Jornais murais se tornam patrimônio cultural de São João del-Rei

Após quase terem sido retirados do centro histórico pelo Conselho Municipal de Preservação e Patrimônio, os veículos tradicionais da cidade agora são protegidos por lei

Quem passa pelas ruas de São João del-Rei convive com a presença dos jornais murais em pontos importantes da cidade como a Prefeitura Municipal, Rodoviária e Avenida Tancredo Neves.

Moradora lê jornal mural (Foto: Elaine Maciel)

Os tradicionais jornais murais já fazem parte da rotina dos são-joanenses e por isso a vereadora Lívia Guimarães (PT) sentiu a necessidade de criar uma lei que os protegessem e mantivesse o trabalho na cidade.

Segundo a vereadora e também jornalista, em 2017, o Conselho Municipal de Preservação do Patrimônio emitiu uma ordem de retirada dos jornais murais do centro histórico, então, para impedir essa ação surgiu a ideia de transformar os murais também em patrimônio.

Câmara Municipal de SJDR (Foto: Ana Resende Quadros)

Durante o processo de criação da lei, o Conselho Municipal posicionou-se afirmando que não é função da Câmara Municipal tombar patrimônios.

Para a vereadora, a proteção é importante porque a tradição de jornais de murais é peculiar e garante à população acesso à informação. Ela cita que muitas pessoas, principalmente da zona rural, leem os jornais murais quando chegam ao perímetro urbano. O jornais murais também possibilitam a pluralidade de vozes e a produção de conteúdo local.

A lei foi aprovada pela Câmara Municipal de Vereadores no dia 10 de Abril de 2018, com apenas uma abstenção do vereador Professor Leonardo (PSDB). O tombamento não interfere no conteúdo do que é produzido, mas reconhece o valor histórico e cultural da cidade. A lei também resguarda futuros jornais que possam surgir.

A população, além de acompanhar, também defende a permanência dos jornais e a importância deles, como é o caso dos moradores entrevistados no podcast.

O Jornal do Poste

O Jornal do Poste é o mais famoso dos seis jornais murais de São João.

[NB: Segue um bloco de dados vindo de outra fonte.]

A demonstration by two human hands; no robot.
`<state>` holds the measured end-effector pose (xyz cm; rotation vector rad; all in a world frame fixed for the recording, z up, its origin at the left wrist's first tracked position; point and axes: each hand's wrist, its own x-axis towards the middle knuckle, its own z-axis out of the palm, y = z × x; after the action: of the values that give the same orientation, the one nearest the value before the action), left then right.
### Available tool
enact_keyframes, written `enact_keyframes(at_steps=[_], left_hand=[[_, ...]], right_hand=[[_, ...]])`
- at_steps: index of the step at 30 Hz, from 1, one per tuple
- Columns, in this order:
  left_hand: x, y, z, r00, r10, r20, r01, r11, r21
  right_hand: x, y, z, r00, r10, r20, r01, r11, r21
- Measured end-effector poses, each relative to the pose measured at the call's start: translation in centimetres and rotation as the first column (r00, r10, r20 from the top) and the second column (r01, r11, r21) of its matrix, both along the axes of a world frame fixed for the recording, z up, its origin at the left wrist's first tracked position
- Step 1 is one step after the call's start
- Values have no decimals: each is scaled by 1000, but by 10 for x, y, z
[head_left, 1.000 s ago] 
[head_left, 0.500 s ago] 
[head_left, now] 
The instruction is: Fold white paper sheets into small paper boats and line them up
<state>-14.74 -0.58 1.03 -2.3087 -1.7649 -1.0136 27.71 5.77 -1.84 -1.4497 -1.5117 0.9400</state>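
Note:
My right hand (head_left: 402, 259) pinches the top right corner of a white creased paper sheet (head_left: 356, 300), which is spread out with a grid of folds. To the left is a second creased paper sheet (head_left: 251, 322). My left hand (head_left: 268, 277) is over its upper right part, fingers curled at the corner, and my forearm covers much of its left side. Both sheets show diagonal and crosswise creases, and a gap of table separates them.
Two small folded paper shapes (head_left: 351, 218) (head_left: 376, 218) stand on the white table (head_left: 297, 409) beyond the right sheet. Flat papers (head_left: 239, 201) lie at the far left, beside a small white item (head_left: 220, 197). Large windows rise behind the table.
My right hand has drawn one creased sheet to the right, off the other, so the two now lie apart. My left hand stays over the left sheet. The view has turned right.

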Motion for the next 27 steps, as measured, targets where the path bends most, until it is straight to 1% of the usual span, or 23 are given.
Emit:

A publicação é tão popular que alguns são-joanenses acabaram por apelidar todos os periódicos nesse formato de jornal do poste.

Uma das edições do Jornal do Poste feita por Joanino Lobosque (Foto: Ana Resende Quadros)

A história mais difundida é que tudo começou em 1958 com João Lobosque Neto, mais conhecido como Joanino Lobosque. A verdade, porém, é que Joanino se inspirou na filha de imigrantes italianos, Adelina Corrotti, que pregava  crônicas e notícias escritas por ela nos postes de luz da cidade.

“Ela ficava de sombrinha nas esquinas observando, porque aquilo que ela escrevia desagradava as pessoas e principalmente os políticos. Essas pessoas iam arrancar aquilo que estava escrito no jornal do poste e ela ia de sombrinha em punho atrás dessa pessoa que arrancava o escrito dela”, conta a pesquisadora do Jornal do Poste e professora da UFSJ, Eliana Tolentino.

Inspirado pela ideia de Adelina, Joanino começou a transcrever as notícias que ouvia à noite no rádio e pregar o que escrevia no seu bar, o Bife de Ouro. Com o passar do tempo, as pessoas começaram a ir mais ao bar para saber das notícias do que para comer o prato principal da casa: o bife acebolado.

Com o sucesso, Joanino começou a colocar o jornal em outros pontos da cidade. Se antes ele manuscrevia suas notícias em letra de imprensa, nesse momento ele passa a usar uma máquina de escrever com folhas separadas por carbono para datilografar várias cópias ao mesmo tempo.

Diferente do corpo dos textos, os títulos continuaram a ser escritos à mão. “As manchetes eram escritas com canetas coloridas da Pilot. Isso é interessante porque a manchete já te direciona para uma leitura da notícia”, afirma Eliana.

Jornal do Poste no mural da Rodoviária Velha (Foto: Elaine Maciel)

Hoje em dia, o Jornal do Poste é redigido por Cláudio Monteiro, filho de Firmino Monteiro, antigo colega de Joanino que herdou o jornal. Sessenta anos depois de sua fundação, as notícias ainda são retiradas de outros veículos de comunicação e apenas adaptadas para ocupar as cinco folhas longas que são pregadas semanalmente no mural.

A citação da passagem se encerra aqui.